ヴァンパイア/ロード 君臨するは、終焉の賢王/葛西伸哉


ヴァンパイア/ロード ~君臨するは、終焉の賢王~ (HJ文庫)
ヴァンパイア/ロード ~君臨するは、終焉の賢王~ (HJ文庫)【Amazon】【BOOK☆WALKER】

評価:★★★☆☆
2016年9月刊。
吸血鬼の王となった主人公が、彼をめぐる2派の対立に巻き込まれていくヴァンパイア・ファンタジー。ただし主人公は人間。
吸血鬼の設定がなかなか面白く、ちょっと異常なくらい冷静な頭脳派主人公も好みでした。
ストーリー的には壮大なる序章という感じ。今後、彼が王の力と自分の頭脳を使ってどんな風に復讐と目的を果たしていくのか楽しみです。

☆あらすじ☆
「貴方を救出に参上いたしました、我らが王<ロード>」特殊な血液型を持つ男子高校生・神鎚黎<みづちれい>は、早くに両親を事故で亡くしたものの、引き取られた先の養父母や義理の妹にも恵まれ、充実した生活を送っていた。しかし謎の襲撃者に命を狙われたことで、その穏やかな日常は一変する。激しい戦闘の最中、混乱する黎の前に現れた美しき吸血鬼<ヴァンパイア>の少女・リーリヤ。彼女は黎へと膝を折り、絶対の忠誠を誓ってみせた。この瞬間から、黎は吸血鬼<ヴァンパイア>たちの争いの中心――王<ロード>として敵対勢力の殲滅を決意する!!

以下、ネタバレありの感想です。

 

吸血鬼ものは数多くありますが、その起源に関わる設定になかなか個性を感じられる作品でした。
古代の王によって人造的につくられて意図的に弱点を用意され、「王」の血を持つものに絶対服従の生物兵器。それが今や二派に別れて王へ服従するか自ら支配者になるかで争っている、と。
ありそうで意外とみたことなかった設定かも? 少なくとも私には。

 

そして現代で「王」とされる特殊な血液型を持つのが、主人公である高校生神鎚黎
人間を支配するために王を殺そうとする「貴族派」によって義理の両親を惨殺され、王に従う「王党派」リーリヤに窮地を救われた黎は、貴族派への復讐と吸血鬼殲滅のために動き出す、というのが本作のストーリーとなります。

 

この主人公が怖いくらい冷静。
「王の器」ってことなのでしょうが、普通の男子高校生が両親の惨殺現場でもあまり取り乱すことなく状況を把握し、その後も冷静に事態を掌握しようと動くとか・・・・・・何という恐ろしい少年。
個人的にはもう少し人間くささがあっても良かったかなぁと思いつつ、この異常なくらいの冷静沈着さが面白いとも感じたり。
頭脳派キャラだし彼自身は吸血鬼化することはないということなので、黎はあくまで他の吸血鬼やヒロインたちを駒のように動かしていくことに徹するのでしょう。これはこれで今後も期待できそうな主人公です。

 

そんな黎の傍には3人のヒロイン。

義理の妹・美紘との序盤の少しだけ閉塞的な兄妹関係が結構良いな・・・とか思っていたのですが、最終的にもっと危うい関係になったような?
ただでさえ義兄なのか異性なのかで微妙な距離感だったのに、そこに絶対服従の主従関係まで持ち込んでくるとか、ほんとカオス。どうなるのかワクワクしますw

そして黎のサポートをするリーリヤと、元から黎とは協力関係にあった同級生の魁冥寺京香
リーリヤと美紘が黎に絶対服従のヒロインなので、京香には黎の良心の手綱を握っていてほしいところですが、どうなるかなぁ。

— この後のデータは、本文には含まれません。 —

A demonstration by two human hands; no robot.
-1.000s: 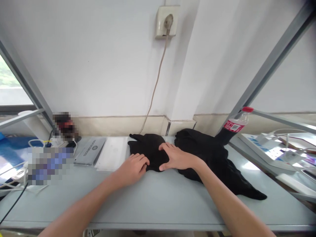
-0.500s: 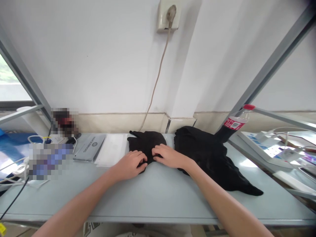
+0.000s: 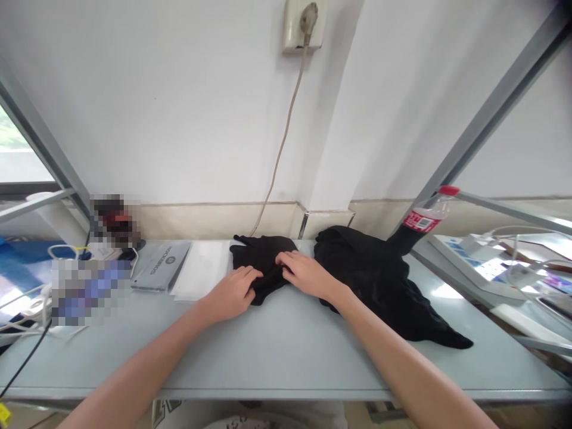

どのヒロインも魅力的なので、今後のラブコメパートにも期待していますw

 

さて、今回は陣取りゲーム的な駆け引きに勝利し、貴族派との戦いの拠点をゲットしたところで終わってしまいました。
「貴婦人」との戦いは持ち越してしまったけれど、今後はどういう風に進んでいくのでしょうか。
今回みたいな感じで各地にある貴族派の拠点を順次潰していく話になっても面白そうだけどなー。